Spanish plunder of the Andes began. To ransom himself, Atahualpa offered to fill a room with gold and silver. Hernando Pizarro went to Pachacamac to seize gold at the shrine there. In Cajamarca the Spaniards divided Atahualpa's fabulous ransom, each Pizarro claiming great quantities of gold and silver. Francisco sent Hernando back to Spain with the king's fifth of the treasure, executed Atahualpa on 26 July 1533, and then moved south to Cuzco, the Inca capital. There, Francisco set up a Spanish government but controlled the Andeans through a puppet ruler, Manco. He distributed encomiendas and lands to his followers, reserving many for his family. For better communications with Panama and Spain, Francisco established Lima on the coast on 18 January 1535. Meanwhile, Almagro remained resentful, particularly when Francisco placed Hernando, back from Spain, in command of Cuzco. In 1535, Almagro departed for Chile, futilely looking for rumored wealth, and Manco launched a massive uprising throughout the Andes. Juan Pizarro died in the fighting at Cuzco. Almagro's forces returned from Chile in 1537 to help lift the siege of Cuzco but then turned on the Pizarros, who defeated the Almagrists at the battle of Salinas (6 April 1538) and captured and executed Almagro.
The hatred between the Spanish factions brought Francisco to a violent end on 26 June 1541, when Almagrists murdered him in Lima. In his sixties by then, Francisco had risen from the shadows of illegitimacy and illiteracy to possess great wealth and govern a vast realm. The king had made him a marquis. With a sister of Atahualpa, Inés Huaylas Yupanqui, he had two children, Francisca and Gonzalo, although he recognized neither her nor them in his will. He conquered an indigenous empire of perhaps 14 million people through his own tenacity, factionalism among the Incas, superior Spanish weaponry and horses, and the inadvertent introduction of deadly diseases such as smallpox and typhus.

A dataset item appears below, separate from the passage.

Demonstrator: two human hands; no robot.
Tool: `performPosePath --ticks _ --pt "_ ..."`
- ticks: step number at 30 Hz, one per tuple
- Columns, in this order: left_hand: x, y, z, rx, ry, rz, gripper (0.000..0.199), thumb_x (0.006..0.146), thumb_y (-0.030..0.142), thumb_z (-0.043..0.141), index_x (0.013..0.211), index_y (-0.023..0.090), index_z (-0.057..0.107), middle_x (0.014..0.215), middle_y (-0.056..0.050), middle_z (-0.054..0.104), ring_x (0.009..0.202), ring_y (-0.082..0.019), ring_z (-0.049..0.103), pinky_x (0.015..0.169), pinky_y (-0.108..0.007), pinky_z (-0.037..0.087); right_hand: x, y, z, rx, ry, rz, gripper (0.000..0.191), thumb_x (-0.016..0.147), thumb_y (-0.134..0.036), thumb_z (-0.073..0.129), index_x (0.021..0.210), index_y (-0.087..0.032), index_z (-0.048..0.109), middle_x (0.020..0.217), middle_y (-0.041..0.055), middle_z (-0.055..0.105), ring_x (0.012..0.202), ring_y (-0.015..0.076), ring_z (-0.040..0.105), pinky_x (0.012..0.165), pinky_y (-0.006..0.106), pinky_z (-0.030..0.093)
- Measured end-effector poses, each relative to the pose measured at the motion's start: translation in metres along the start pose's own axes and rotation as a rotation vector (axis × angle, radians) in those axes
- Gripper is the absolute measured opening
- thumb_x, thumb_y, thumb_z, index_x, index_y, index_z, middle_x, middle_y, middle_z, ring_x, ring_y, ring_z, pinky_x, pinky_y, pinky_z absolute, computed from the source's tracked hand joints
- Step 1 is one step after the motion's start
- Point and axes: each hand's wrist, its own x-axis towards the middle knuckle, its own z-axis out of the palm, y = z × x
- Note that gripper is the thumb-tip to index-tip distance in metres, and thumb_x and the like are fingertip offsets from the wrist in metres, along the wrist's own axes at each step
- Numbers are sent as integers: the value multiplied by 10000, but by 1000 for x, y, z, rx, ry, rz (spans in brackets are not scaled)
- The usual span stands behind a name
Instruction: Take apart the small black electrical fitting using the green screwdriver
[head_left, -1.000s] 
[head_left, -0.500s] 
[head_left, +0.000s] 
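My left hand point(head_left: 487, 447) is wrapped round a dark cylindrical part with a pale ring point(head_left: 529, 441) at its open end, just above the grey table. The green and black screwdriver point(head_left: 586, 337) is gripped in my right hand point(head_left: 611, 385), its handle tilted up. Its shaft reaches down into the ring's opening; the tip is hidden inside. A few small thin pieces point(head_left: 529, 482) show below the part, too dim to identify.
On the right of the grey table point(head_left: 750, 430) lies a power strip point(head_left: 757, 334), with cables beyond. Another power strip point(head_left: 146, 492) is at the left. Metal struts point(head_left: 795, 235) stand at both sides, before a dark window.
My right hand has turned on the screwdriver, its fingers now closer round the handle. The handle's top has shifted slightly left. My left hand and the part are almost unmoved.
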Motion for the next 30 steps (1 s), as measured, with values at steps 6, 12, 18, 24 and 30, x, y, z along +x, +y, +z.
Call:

Little interested in living in the Andes, Hernando returned to Spain in 1539. Francisco's murder left Gonzalo to defend Pizarro interests in Peru. As governor of Quito, Gonzalo led an ill-fated search into the Amazon basin for the "Land of Cinnamon." After tremendous suffering, Gonzalo and part of the expedition struggled back to Quito; Francisco de Orellana continued down the Amazon to the Atlantic. In 1544 Gonzalo led a rebellion when Blasco Núñez de Vela, the first viceroy of Peru, attempted to enforce the New Laws of 1542, which would have stripped the conquerors of their encomiendas. Gonzalo was defeated and executed by royalist forces on 9–10 April 1548 near Cuzco.
Only Hernando died a natural death, long after violence claimed his brothers. In 1541 Almagrists secured his arrest in Spain for Diego de Almagro's murder and other crimes. Hernando spent the next twenty years imprisoned, although his wealth and fame enabled him to turn the time into a relatively comfortable existence. From his confinement he managed the family estate and in 1550 married doña Francisca Pizarra, Francisco's mestiza daughter, to unite and protect the family fortunes. He also built a great palace on Trujillo's central plaza before his death in 1578.
See also Colonialism ; Cortés, Hernán ; Exploration ; Potosí ; Spanish Colonies: Peru .
BIBLIOGRAPHY
Hemming, John. The Conquest of the Incas. New York, 1970. Narrates the conquest and its aftermath until the 1570s.
Lockhart, James. The Men of Cajamarca: A Social and Biographical Study of the First Conquerors of Peru. Austin, Tex., 1972. Biographies and analysis of each of the men present at the capture of Atahualpa.
Varón Gabai, Rafael. Francisco Pizarro and His Brothers: The Illusion of Power in Sixteenth-Century Peru. Translated by Javier Flores Espinoza. Norman, Okla., 1997. Studies the post-conquest political and economic activities of the Pizarros.